▸ **Problem to solve**:
Once the line holding "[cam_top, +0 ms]" is written out, stop; begin at the first line of the material below and retype exactly, dropping pictures.

____

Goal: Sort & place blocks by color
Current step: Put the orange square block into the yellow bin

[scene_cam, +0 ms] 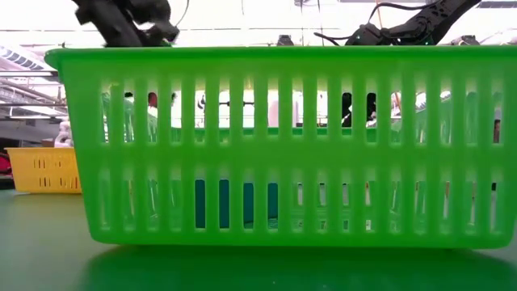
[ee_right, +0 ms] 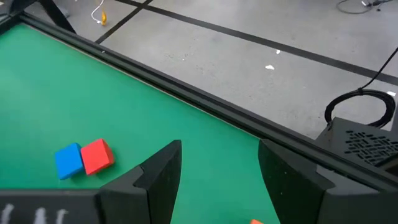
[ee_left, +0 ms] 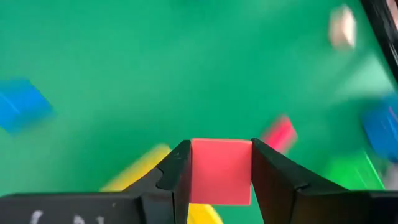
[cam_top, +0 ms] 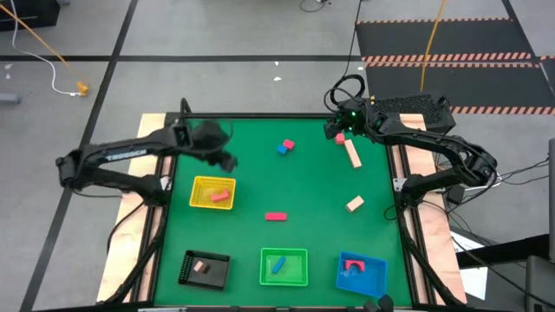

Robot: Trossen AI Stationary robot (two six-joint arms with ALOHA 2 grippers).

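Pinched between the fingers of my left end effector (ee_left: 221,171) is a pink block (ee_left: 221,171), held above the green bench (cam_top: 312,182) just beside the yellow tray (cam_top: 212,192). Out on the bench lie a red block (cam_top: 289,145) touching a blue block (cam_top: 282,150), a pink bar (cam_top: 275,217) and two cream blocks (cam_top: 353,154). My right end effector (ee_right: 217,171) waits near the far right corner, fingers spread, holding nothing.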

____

▸ **Written response**:
Goal: Sort & place blocks by color
Current step: Put the orange square block into the yellow bin

[scene_cam, +0 ms] 
[ee_right, +0 ms] 
[ee_left, +0 ms] 
[cam_top, +0 ms] 

No more work is required for the exercise.